5. Using the MRT-Induced Vascular Permeability to Enhance the Delivery of Cisplatin
To exploit the MRT-induced “permeability window”, the adjuvant Cisplatin was administered in conjunction with MRT in mice bearing glioblastoma xenografts. Cisplatin is known to have efficacy against glioblastoma in vitro but a poor clinical response as a single agent and in combination with radiotherapy [54]. This is primarily due to poor penetration across the blood–brain barrier [55] and dose-limiting cytotoxicity [56]. Microbeam radiation therapy was delivered to the tumors 17 days after cell inoculation, and Cisplatin was administered 40 min after irradiation. Tumors in the control group began to grow exponentially 2 days after treatment (Figure 4). Differences between the treatment groups started on day 13, with the fastest-growing tumors belonging to the Cisplatin group, followed by those treated with MRT alone. In contrast, tumors treated with the combination of MRT + Cisplatin remained unchanged until approximately 22 days after treatment, when their growth rate began to abate slowly. In a second experimental trial, tumor growth measurements performed with Magnetic Resonance Imaging (MRI) on days 0, 5, 13, 20 and 27 after treatment yielded tumor volumes comparable to those measured with the digital caliper; tumor volumes decreased in the same order: Control > Cisplatin alone > MRT alone > MRT + Cisplatin (Figure 5a). Accordingly, images of tumor progression (Figure 5b) show the best treatment results on animals subjected to MRT + Cisplatin in comparison with the other experimental groups; with a 2.75-fold decrease in comparison with MRT alone, and a 5.25-fold decrease compared to Cisplatin alone. These results show that the administration of adjuvant Cisplatin can take advantage of the MRT-induced vascular permeability.
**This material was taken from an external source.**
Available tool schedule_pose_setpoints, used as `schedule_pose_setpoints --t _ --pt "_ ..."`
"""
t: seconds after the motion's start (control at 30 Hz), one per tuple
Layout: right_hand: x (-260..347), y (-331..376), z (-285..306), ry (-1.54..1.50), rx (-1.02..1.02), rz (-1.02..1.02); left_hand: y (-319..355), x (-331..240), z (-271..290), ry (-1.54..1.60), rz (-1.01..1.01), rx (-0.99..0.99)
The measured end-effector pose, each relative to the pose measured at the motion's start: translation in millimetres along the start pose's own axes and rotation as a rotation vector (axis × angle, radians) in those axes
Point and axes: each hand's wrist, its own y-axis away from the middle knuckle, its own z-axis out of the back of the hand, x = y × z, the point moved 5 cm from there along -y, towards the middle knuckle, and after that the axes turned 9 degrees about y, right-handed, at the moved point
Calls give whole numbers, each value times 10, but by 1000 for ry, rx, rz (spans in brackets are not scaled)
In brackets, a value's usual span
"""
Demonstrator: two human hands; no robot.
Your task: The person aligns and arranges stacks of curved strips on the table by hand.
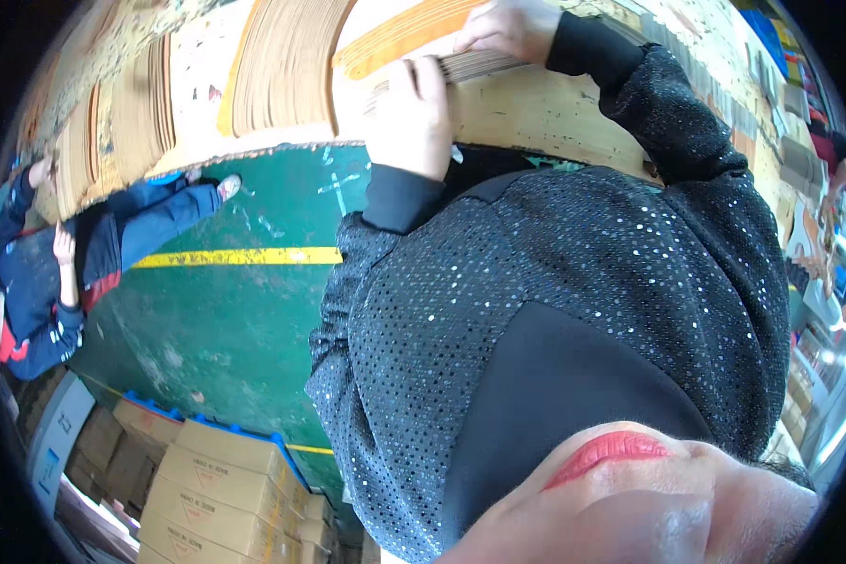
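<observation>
My left hand [410, 122] lies at the near side of a fanned stack of thin, dark-edged sheets [484, 64], its fingers bent over the end. At the far side of that stack is my right hand [515, 30], fingers curled in a pinch at the sheets' edges; the fingertips are partly hidden. Just beyond and left of my hands, orange sheets [399, 39] lie spread in a slanting row. Further left, a thick row of brown sheets [287, 70] stands packed on the worktable [555, 117].
More packed brown sheets [141, 103] fill the table's left end, where another person [42, 268] works. Grey sheets [724, 108] lie to the right. Below is a green floor [226, 329] with a yellow line [254, 257]. Cardboard cartons [211, 484] are piled at the lower left.
</observation>
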Motion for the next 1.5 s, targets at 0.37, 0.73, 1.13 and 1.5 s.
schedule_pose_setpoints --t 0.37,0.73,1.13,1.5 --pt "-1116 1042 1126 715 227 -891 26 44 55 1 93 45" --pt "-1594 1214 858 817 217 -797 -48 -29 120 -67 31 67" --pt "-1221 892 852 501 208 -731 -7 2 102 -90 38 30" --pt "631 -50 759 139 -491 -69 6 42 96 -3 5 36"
Figure 4. Growth of U-87 glioblastoma xenograft. Groups are unirradiated Controls (n = 4), Cisplatin (n = 8), MRT (n = 5), and Double Treatment (MRT + Cis) (n = 9). The tumors were measured with a digital caliper every second day.
Figure 5. U-87 glioblastoma growth followed by MRI. Image (a) shows the tumor volume growth measured by MRI. Image (b): MRI images of the tumor progression for each animal group. Control (n = 3), Cisplatin (n = 4), 150 Gy MRT (n = 7), and Double Treatment (150 Gy MRT + Cis) (n = 5).